Records contained in a dataset:

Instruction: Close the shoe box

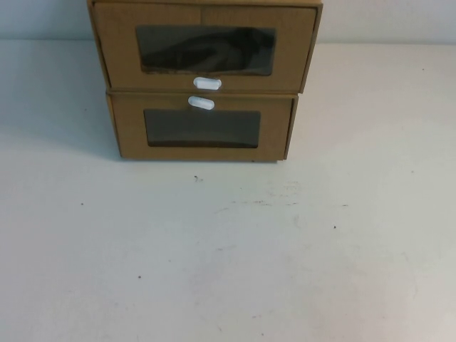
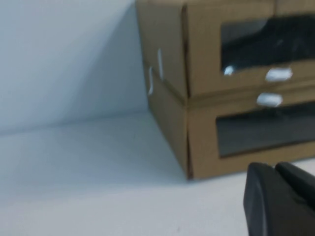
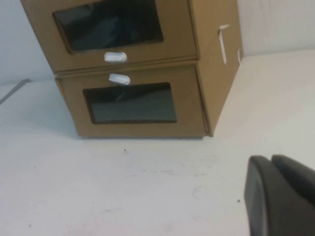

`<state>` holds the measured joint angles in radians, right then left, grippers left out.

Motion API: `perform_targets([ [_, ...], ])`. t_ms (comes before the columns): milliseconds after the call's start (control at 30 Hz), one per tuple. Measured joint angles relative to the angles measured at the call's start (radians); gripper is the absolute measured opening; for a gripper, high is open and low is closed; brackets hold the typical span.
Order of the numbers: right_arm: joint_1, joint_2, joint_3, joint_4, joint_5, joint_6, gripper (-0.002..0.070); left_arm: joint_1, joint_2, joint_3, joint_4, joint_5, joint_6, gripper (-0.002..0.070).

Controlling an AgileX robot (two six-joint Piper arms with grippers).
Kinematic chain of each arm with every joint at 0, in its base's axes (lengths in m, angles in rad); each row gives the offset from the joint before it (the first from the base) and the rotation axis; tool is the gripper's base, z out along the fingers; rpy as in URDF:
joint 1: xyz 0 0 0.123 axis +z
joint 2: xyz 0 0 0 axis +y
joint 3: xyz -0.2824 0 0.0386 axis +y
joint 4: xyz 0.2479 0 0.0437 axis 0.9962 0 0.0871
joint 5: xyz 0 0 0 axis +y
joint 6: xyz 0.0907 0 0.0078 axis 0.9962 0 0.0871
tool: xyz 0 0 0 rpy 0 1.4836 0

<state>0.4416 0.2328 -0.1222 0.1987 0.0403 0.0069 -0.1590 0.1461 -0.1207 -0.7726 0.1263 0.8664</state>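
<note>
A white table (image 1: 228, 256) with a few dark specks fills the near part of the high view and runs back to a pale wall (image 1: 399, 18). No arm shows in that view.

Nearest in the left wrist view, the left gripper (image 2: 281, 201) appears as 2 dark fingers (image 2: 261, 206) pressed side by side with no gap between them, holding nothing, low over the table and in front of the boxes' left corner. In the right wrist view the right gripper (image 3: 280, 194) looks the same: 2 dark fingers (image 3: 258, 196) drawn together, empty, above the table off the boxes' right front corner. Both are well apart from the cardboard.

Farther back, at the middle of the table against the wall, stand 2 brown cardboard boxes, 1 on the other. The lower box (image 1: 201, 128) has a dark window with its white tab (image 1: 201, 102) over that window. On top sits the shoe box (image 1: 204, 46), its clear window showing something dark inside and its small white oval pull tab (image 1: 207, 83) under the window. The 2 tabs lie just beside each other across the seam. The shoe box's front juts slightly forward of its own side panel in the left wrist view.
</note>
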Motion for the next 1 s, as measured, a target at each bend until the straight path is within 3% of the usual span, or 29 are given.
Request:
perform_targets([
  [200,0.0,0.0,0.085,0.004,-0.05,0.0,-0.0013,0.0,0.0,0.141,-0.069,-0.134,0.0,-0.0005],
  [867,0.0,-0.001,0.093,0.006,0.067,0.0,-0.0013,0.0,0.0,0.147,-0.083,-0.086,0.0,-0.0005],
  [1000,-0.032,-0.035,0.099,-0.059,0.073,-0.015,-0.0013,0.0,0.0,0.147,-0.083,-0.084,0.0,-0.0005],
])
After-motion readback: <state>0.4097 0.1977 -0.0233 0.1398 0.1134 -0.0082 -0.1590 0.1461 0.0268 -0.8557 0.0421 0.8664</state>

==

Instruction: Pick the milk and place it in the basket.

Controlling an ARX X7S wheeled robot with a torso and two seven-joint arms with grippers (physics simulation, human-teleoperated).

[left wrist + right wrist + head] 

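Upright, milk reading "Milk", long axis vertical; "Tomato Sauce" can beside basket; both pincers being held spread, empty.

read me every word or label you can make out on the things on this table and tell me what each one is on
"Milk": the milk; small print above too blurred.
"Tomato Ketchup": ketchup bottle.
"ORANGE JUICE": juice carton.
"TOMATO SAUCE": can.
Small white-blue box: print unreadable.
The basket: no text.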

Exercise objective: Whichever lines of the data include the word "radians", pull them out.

Exercise solution:
`<state>` holds the measured joint angles in radians, right then left, grippers left out.
Motion API: `perform_targets([ [_, ...], ])`. t_ms (comes before the columns): milliseconds after the call's start (control at 30 Hz), one per tuple. Measured joint angles relative to the angles measured at the call's start (radians); gripper is the absolute measured opening; for a gripper, high is open and low is closed; brackets hold the typical span.

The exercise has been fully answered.